Medicare doesn’t need a check-up, it needs a full-body examination

  • Published October 24, 2022

Sydney Morning Herald,  23 October 2022

One of corruption’s more insidious aspects is the way it gets explained away and diminished. The medico lobbies squealing about Adele Ferguson’s expose on Medicare rorts no doubt believe there is no problem because the practice is widespread and normalised.

This collective mentality is the gateway to rationalisation – fabricating a moral excuse or disengaging from the consequences because the behaviour has become normalised. But no matter how loud the lobbies shout or how powerful they are in the halls of power, Ferguson’s evidence is impossible to ignore.

Dead people are being billed and patient records falsified. A cottage industry has emerged to help practitioners milk the system. No one even denies Medicare is being rorted. Indeed, the debate is now about the scale of fraud.

My own organisation went through a well-publicised episode of fraud and corruption a decade ago. The pain of that exposure was felt beyond those guilty of rorting. Members, delegates and staff were humiliated and shamed.
But ultimately the exposure was entirely healthy. The rorters were expunged, and the HSU is perpetually alert to how it uses resources. Every time we spend a dollar we genuinely ask ourselves if members will benefit. As a result, our union membership has almost doubled, our staff has tripled and our finances have transformed from a $23 million deficit to a $55 million surplus.

The broader health system would benefit from the same discipline and rigour. Instead of brittleness it needs honest self-appraisal.

That’s the problem with Health Minister Mark Butler signalling a departmental probe into Medicare – he’s not going far enough. What we really need is a full royal commission with powers to discover documents and compel witnesses. The scope should extend beyond GPs and Medicare to consider how and where the health budget is being spent.

Our union successfully moved a motion at the NSW ALP party conference to make a state royal commission into health spending NSW Labor policy. But it would be more powerful if it was adopted at a commonwealth level.

In NSW, the annual health spend is $38 billion – more than one-third of the state’s budget. The truth is, no one knows where it’s all going or how it’s being spent. Health workers who keep the system moving – such as paramedics, therapists, radiologists, cleaners and nurses – know it’s not going to salaries. They have been operating under a pay cap for the last decade. Indeed, research by Professor David Peetz shows the average health worker will be several thousand dollars out of pocket due to the wages policy. In 2022-23, for example, a second-year paramedic will see their annual income shrink by $2402.61.

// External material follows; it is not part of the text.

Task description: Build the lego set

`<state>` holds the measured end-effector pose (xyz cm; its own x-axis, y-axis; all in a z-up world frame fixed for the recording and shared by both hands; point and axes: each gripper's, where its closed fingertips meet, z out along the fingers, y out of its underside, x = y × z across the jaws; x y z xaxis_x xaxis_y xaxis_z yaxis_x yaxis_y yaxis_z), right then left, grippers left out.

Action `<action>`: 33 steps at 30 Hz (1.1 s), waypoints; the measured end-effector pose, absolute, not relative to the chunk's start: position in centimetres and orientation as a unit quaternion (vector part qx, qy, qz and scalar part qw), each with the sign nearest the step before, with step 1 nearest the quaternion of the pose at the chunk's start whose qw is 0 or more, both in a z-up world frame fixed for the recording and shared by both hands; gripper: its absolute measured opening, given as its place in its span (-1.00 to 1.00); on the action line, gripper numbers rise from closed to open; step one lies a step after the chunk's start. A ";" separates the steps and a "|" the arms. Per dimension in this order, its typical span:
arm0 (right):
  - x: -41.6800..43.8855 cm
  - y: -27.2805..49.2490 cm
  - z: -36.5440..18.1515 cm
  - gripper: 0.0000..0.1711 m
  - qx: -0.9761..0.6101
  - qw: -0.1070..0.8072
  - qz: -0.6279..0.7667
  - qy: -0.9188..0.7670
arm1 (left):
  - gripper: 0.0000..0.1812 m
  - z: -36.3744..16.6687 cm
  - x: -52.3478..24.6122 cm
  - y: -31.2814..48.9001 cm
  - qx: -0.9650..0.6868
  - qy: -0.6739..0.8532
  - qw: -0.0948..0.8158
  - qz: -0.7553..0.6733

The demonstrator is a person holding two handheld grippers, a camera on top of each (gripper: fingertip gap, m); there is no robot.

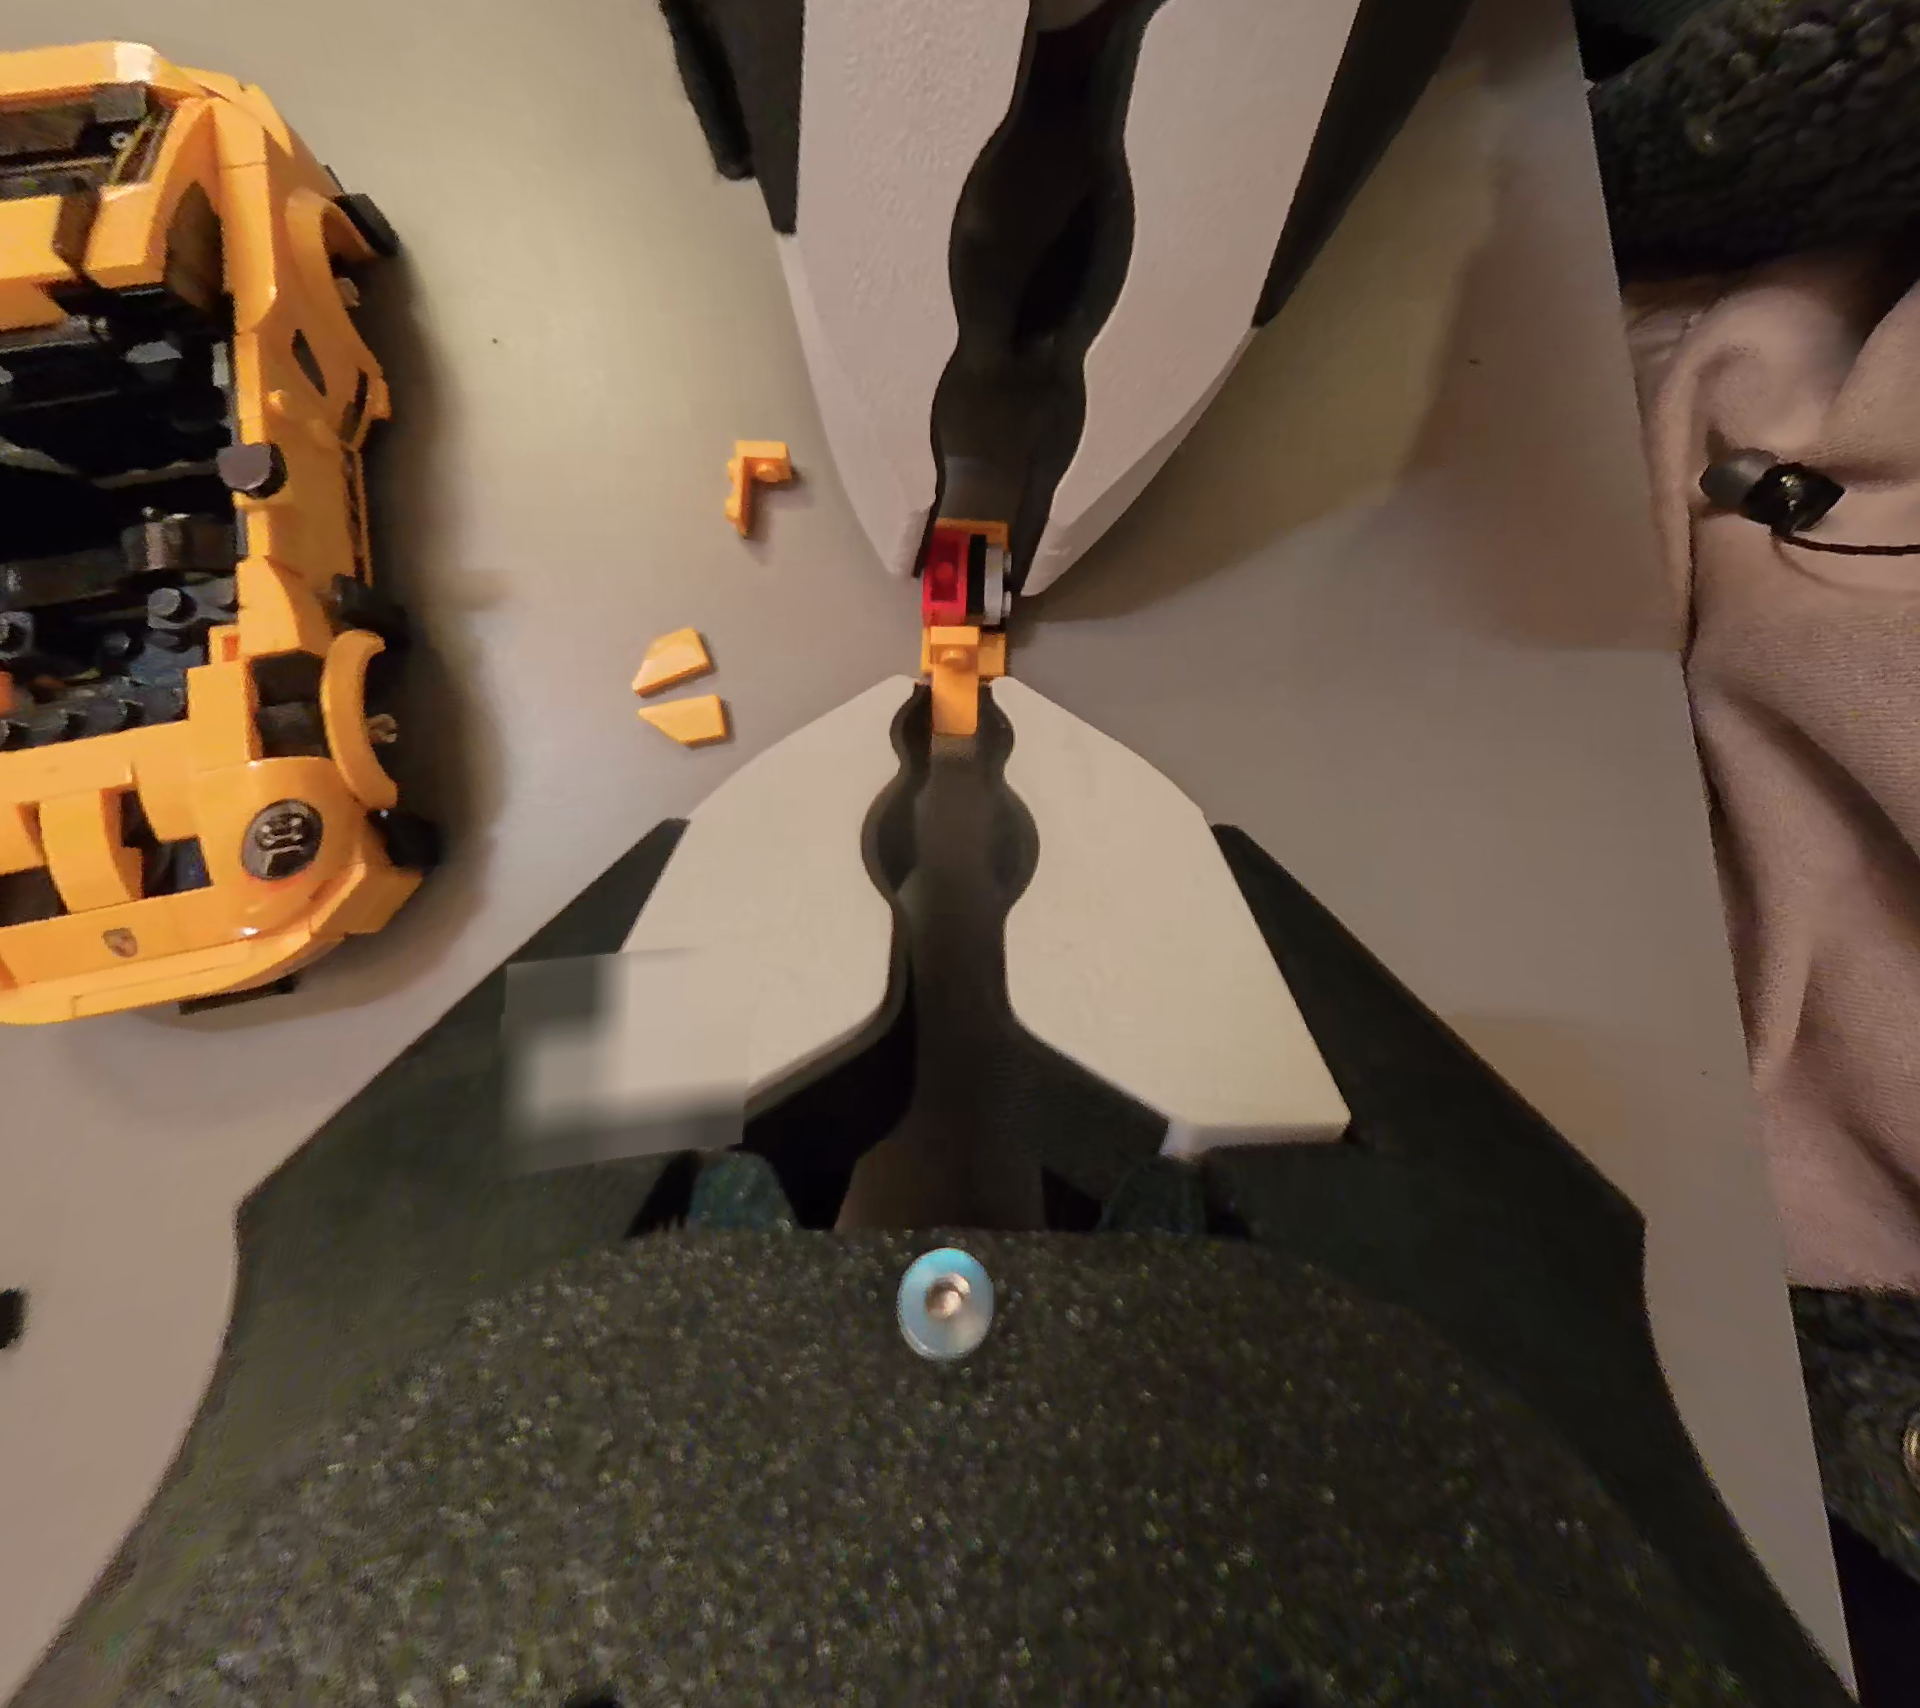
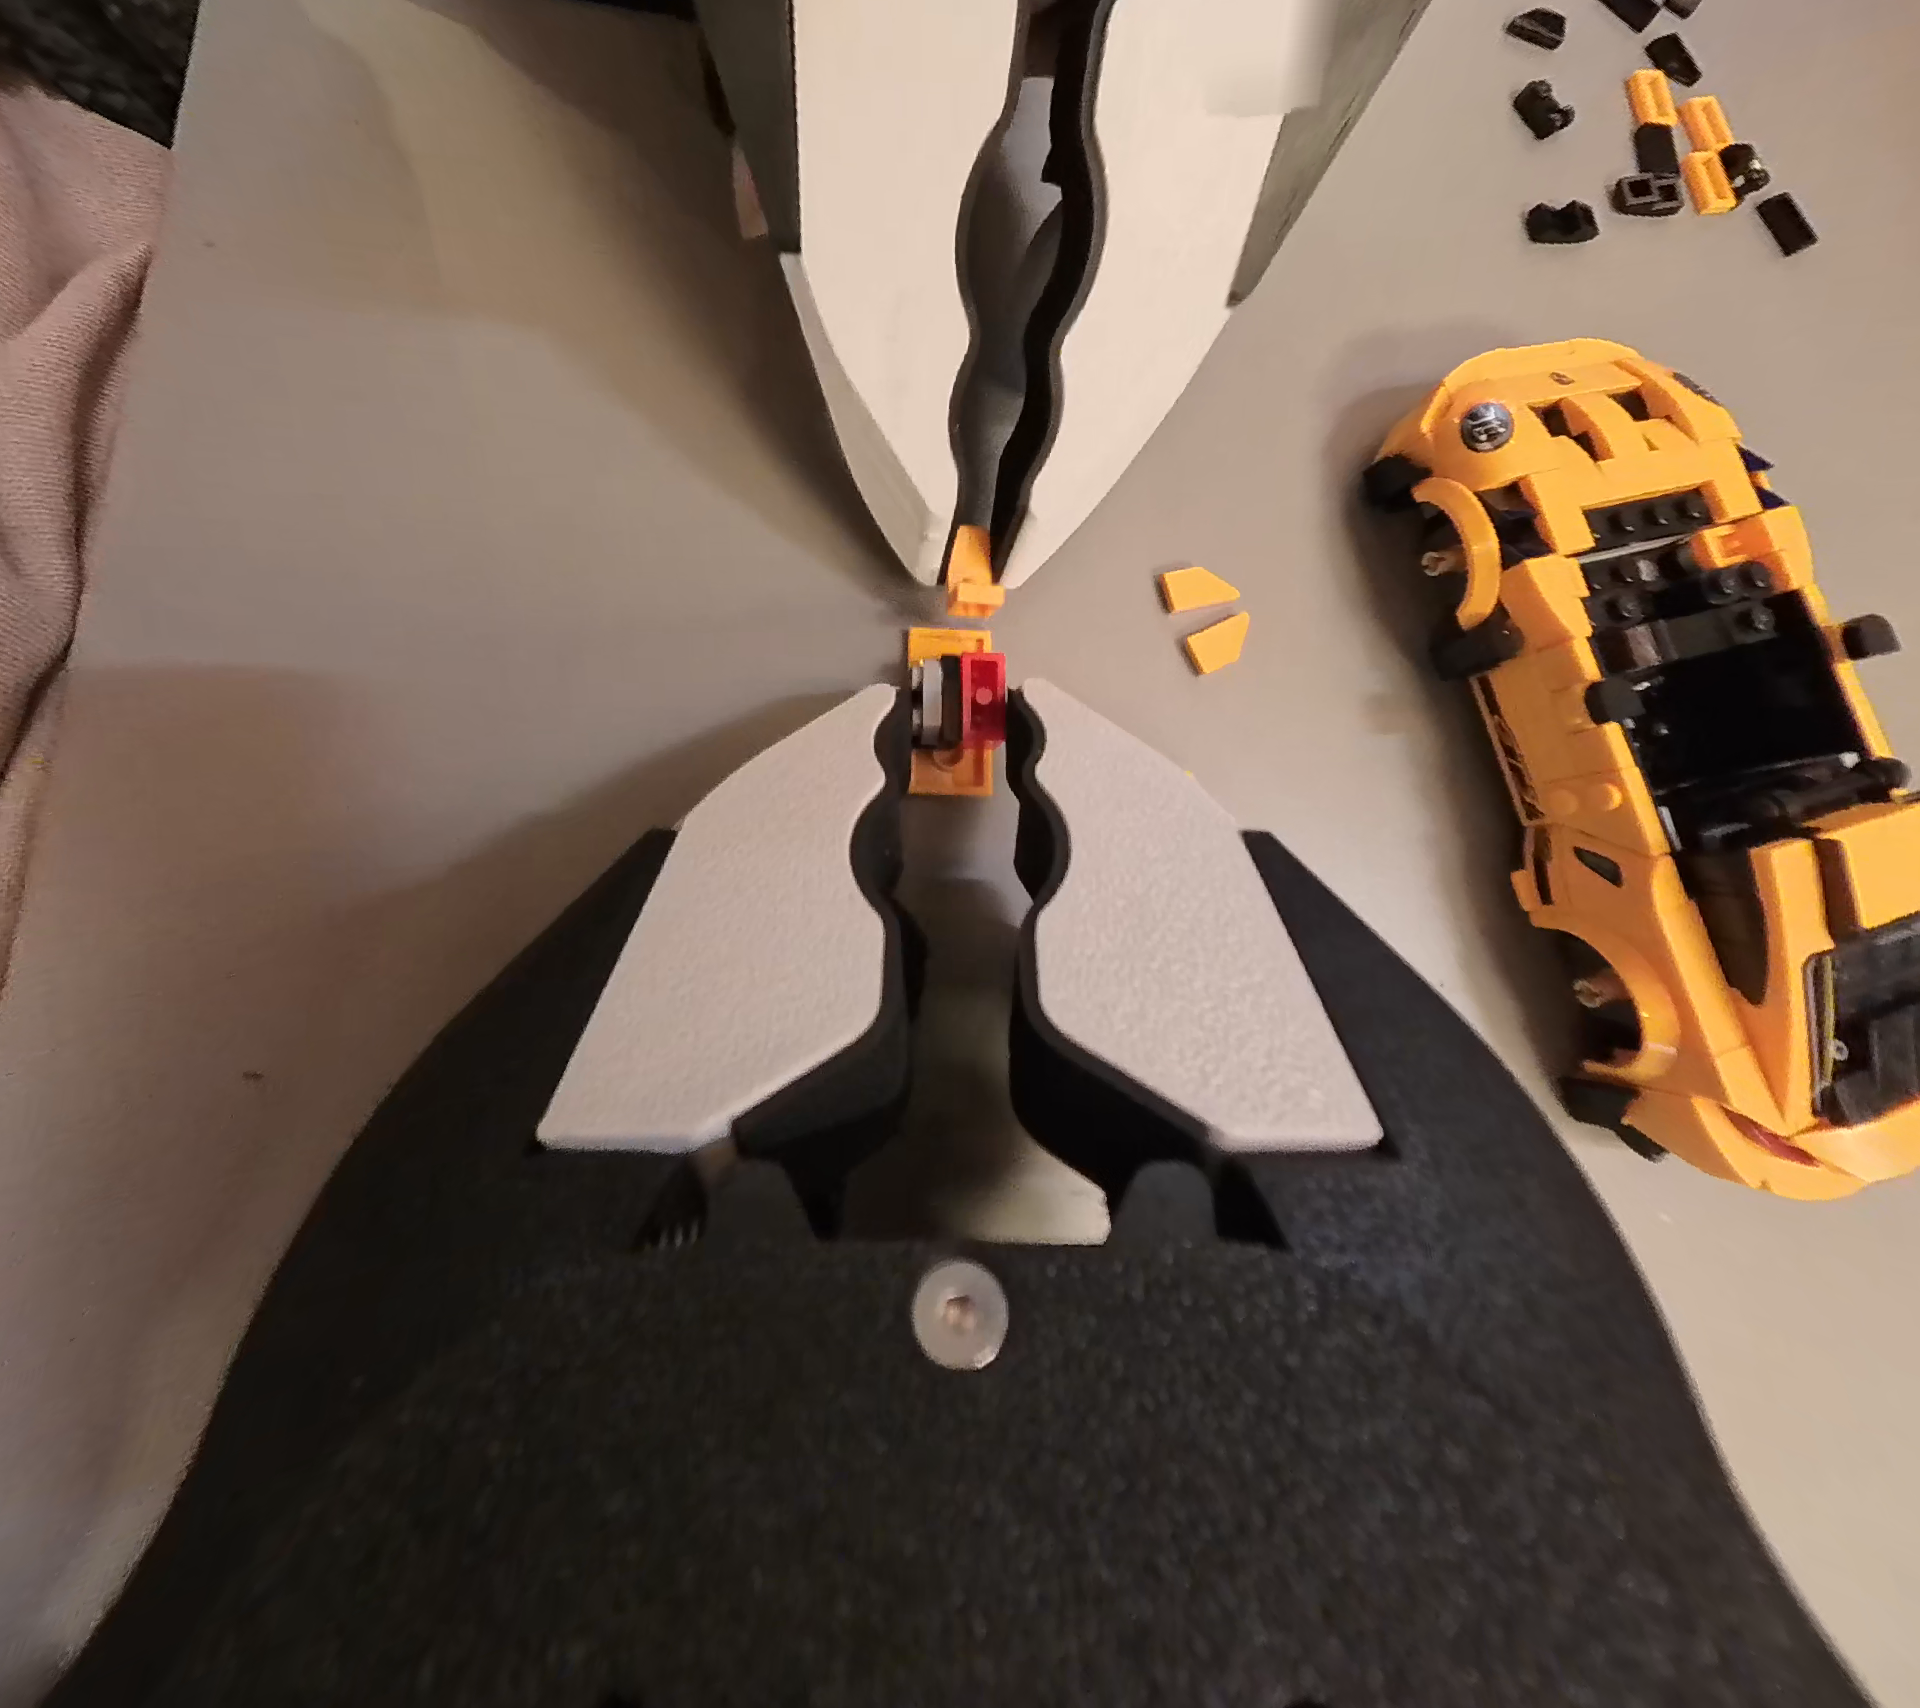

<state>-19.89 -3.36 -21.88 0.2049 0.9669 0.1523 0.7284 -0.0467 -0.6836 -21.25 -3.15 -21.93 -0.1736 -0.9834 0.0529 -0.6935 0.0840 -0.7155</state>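
In the left wrist view my left gripper (image 1: 956,694) is shut on a small orange piece (image 1: 958,671). Facing it from above, my right gripper (image 1: 971,559) is shut on a small red, black, grey and orange sub-assembly (image 1: 961,583). The two parts meet tip to tip above the table. In the right wrist view my right gripper (image 2: 956,708) holds the sub-assembly (image 2: 961,702), and my left gripper (image 2: 971,565) holds the orange piece (image 2: 971,583), with a thin gap between the parts. The part-built orange and black car (image 1: 208,536) (image 2: 1662,775) lies on the table beside the grippers.
Two orange wedge pieces (image 1: 681,687) (image 2: 1205,614) and an orange bracket (image 1: 756,479) lie between the grippers and the car. A heap of black and orange pieces (image 2: 1662,110) lies beyond the car. A person's beige garment (image 1: 1818,723) hangs at the table edge. Less than 4 cm separates the two grippers' tips.
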 end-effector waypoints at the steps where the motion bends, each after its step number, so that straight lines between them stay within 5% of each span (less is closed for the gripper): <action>1: -19.8 -3.2 -21.9 -0.80 -0.702 0.334 0.177 -0.603 | -0.92 -21.9 -21.2 -3.1 -0.601 0.697 0.232 -0.316; 33: -19.3 -2.3 -22.3 -0.80 -0.708 0.333 0.165 -0.600 | -0.92 -19.0 -20.9 -0.9 -0.633 0.605 0.263 -0.405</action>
<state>-19.27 -2.34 -22.28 0.2254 0.9601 0.1655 0.7404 -0.0584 -0.6696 -20.93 -0.89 -18.97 -0.0601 -0.9791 0.1942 -0.5530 -0.1293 -0.8231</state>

This underinvestment in staff has fostered an attraction-and-retention crisis. In the 10 years to March 2020 the number of vacancies in the NSW health sector doubled from around 3000 to 6000, but by July 2022 they nearly doubled again to almost 12,000 vacancies.

Every day health and hospital workers are going backwards, and we are on the precipice of a mass resignation. Yet, there is little transparency about the income of non-salaried doctors and specialists. What we do know is concerning. Locum doctors, for example, now charge up to $5000 per day, or $35,000 per week before expenses and accommodation. NSW spent $997 million on visiting medical officer costs in 2020-21, which was four times more than Victoria and 10 times more than Queensland.

There is also ample evidence of cost shifting in the system. A recent freedom of information request revealed about one-in-10 hospital beds in the Illawarra is occupied by an aged care resident. Anecdotally, we know there are similar challenges with disability care.
The unedifying squabbles between private health insurers and device manufacturers over who gets a bigger slice of the pie is another prime example of a complete lack of focus on how the public benefits.

There is no question Australia and NSW enjoy a world-class health system. But to stay healthy we need more than a cursory check-up. We need a full-body examination of where and how our health dollar is being spent.